Pour toute impression ou sauvegarde, ouvrir la version Word de cette page.

Type de source : Statistiques et enquêtes sanitaires et sociales

Type de substance considéré : Drogues illicites

Population concernée : Population institutionnelle / Institutions sanitaires et sociales

 

Enquête sur la prise en charge des toxicomanes dans le système sanitaire et social

 

Accès rapides :

- Organisation et financement
- Objectifs
- Méthodologie
- Observations
- Synthèse
- Pour en savoir plus

 

Organisation et financement

haut du document

Maître d'oeuvre

Direction de la Recherche, des Études, de Évaluation et des statistiques (DREES) (Ministère de la Santé, de la Famille et des Personnes Handicapées)

Responsable

Vanessa Bellamy - DREES - Immeuble Nord Pont, 7, place des 5 martyrs du lycée Buffon 75015 PARIS

Financement et collaboration

Directions Régionales des Affaires Sanitaires et Sociales (DRASS)
Direction Générale de la Santé (DGS) (Ministère de la Santé, de la Famille et des Personnes handicapées)
Direction de l’Hospitalisation et de l’Organisation des Soins (DHOS) (Ministère de la Santé, de la Famille et des Personnes Handicapées)

Objectifs

haut du document

- dénombrer les usagers de drogues qui s’adressent aux établissements sanitaires et sociaux ;
- améliorer les connaissances sur leurs caractéristiques socio-démographiques, leurs consommations
- aider à la décision et à l’élaboration de la politique de prise en charge de la population des usagers de drogues ayant recours au dispositif de soins ;

Méthodologie

haut du document

Périodicité

Annuelle jusqu’en 1997 - Bi ou triennale ensuite

Dates d'observation

1987-1997 (de 1974 à 1985 : enquête sur le même sujet mais selon des modalités non comparables)
1999, 2003

Approche

quantitative

Unité statistique

établissements et individus

Champ d'observation

population des usagers de drogues ayant recours au système sanitaire et social

Méthode d'échantillonnage

Exhaustif, 1 mois donné, dans 3 types d’établissements :  
- établissements spécialisés dans l’accueil et le traitement des usagers de drogues : centres spécialisés de soins aux « toxicomanes » (CSST) et antennes toxicomanies des services médico-psychologiques régionaux (SMPR), dans le champ de l’enquête depuis 1997,  
- établissements sanitaires : établissements hospitaliers publics généraux ou spécialisés en psychiatrie, hôpitaux psychiatriques privés faisant fonction de publics et maisons de santé pour maladies mentales,  
- établissements sociaux intervenant au niveau de la prévention, l’orientation ou l’hébergement des usagers de drogues : centres d’hébergement et de réadaptation sociale (CHRS), non spécialisés dans la prise en charge de ces personnes, et clubs et équipes de prévention ;

Durée d'observation

1 mois : en novembre (1 semaine dans les services hospitaliers de l’assistance publique des hôpitaux de Paris – données extrapolées)

Biais de couverture de la source par rapport au champ d'observation

- établissements non repérés par le Fichier National des Établissements Sanitaires et Sociaux ;
- défaut de repérage des toxicomanes dans les établissements non spécialisés en toxicomanie : les consultations hospitalières en médecine, les urgences, la chirurgie, la gynécologie-obstétrique, les cliniques privées non spécialisées en psychiatrie, ainsi que le moyen et le long séjour.
-Un certain nombre d’usagers ont pu fréquenter plusieurs types d’établissements au cours du mois.
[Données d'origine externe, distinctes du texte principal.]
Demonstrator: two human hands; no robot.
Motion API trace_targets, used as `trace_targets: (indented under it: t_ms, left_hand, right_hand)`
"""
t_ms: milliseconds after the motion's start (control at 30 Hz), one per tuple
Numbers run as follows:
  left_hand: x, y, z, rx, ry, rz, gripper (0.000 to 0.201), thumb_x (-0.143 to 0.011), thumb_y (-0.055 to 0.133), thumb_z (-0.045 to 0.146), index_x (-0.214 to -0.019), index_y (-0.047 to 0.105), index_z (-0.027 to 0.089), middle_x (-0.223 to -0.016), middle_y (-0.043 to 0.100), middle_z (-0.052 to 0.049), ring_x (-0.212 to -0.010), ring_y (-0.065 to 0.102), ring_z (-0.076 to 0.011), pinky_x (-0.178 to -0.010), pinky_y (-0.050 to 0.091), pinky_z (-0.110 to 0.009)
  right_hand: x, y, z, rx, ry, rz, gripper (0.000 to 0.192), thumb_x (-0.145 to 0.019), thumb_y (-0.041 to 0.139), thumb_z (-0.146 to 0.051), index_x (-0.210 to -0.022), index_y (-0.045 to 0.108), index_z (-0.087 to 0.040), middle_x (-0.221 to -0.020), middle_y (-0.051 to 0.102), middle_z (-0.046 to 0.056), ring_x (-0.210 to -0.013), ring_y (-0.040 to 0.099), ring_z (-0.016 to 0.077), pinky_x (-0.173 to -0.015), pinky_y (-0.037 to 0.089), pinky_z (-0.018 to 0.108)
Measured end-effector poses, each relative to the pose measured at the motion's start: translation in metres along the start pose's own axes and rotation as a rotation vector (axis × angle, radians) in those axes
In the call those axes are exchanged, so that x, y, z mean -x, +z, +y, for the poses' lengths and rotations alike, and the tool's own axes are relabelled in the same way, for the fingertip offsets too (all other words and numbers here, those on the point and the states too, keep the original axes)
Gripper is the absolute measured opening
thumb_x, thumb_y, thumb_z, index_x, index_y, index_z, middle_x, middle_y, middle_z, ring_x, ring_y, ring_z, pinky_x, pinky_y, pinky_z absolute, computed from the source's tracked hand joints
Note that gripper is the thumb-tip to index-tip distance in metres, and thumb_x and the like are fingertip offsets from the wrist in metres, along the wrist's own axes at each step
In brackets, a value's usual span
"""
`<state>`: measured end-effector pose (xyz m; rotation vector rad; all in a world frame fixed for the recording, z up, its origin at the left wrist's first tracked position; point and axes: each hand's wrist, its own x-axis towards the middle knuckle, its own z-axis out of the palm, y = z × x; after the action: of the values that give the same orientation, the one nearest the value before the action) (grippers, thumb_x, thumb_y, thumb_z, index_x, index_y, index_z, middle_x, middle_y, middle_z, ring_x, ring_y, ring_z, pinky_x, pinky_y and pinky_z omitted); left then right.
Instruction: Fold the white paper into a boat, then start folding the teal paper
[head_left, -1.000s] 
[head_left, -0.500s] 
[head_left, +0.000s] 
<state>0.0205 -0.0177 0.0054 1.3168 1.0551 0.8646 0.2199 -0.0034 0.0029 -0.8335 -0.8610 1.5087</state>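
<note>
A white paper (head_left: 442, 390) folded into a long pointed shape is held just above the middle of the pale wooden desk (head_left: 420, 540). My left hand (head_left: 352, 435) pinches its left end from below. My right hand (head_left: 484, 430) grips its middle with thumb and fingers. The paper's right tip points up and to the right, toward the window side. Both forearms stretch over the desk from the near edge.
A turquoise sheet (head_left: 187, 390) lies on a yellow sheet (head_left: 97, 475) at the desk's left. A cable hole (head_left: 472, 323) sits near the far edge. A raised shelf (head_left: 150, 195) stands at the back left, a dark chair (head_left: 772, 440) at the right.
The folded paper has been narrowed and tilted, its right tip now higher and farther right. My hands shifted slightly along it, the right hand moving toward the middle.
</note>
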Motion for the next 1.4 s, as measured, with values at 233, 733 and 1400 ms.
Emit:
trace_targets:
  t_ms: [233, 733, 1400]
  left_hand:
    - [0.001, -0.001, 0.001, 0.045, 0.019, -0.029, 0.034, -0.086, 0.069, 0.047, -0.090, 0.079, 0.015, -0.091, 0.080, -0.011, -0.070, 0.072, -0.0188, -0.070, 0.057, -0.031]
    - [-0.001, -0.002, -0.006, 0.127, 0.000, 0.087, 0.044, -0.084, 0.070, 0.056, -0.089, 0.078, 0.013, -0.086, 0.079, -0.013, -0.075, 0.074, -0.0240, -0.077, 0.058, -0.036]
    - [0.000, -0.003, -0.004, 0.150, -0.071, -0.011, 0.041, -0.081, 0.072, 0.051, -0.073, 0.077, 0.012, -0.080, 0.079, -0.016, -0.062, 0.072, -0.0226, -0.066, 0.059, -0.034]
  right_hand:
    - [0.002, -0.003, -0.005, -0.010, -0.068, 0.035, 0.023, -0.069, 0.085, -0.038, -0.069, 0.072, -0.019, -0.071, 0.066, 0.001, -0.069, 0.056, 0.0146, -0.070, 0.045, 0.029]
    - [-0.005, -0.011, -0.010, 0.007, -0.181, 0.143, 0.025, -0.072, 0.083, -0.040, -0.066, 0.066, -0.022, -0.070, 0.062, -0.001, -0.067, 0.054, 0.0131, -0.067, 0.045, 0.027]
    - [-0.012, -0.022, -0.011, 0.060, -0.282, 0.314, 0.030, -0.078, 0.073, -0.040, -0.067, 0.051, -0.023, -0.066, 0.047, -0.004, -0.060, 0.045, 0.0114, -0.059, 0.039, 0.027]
Une question permet d’éliminer ces doubles comptes inter-établissements. Il peut en revanche subsister des doublons intra catégorie (usagers ayant fréquenté plusieurs structures spécialisées, ou plusieurs hôpitaux)

Champ géographique

France entière (DOM compris)

Découpage géographique possible

Département

Champ toxicologique

Substances psychoactives illicites (héroïne et autres opiacés, cannabis, cocaïne, crack, drogues de synthèse), licites détournées de leur usage normal (psychotropes, colles et solvants), alcool et produits de substitution (méthadone et buprénorphine haut dosage)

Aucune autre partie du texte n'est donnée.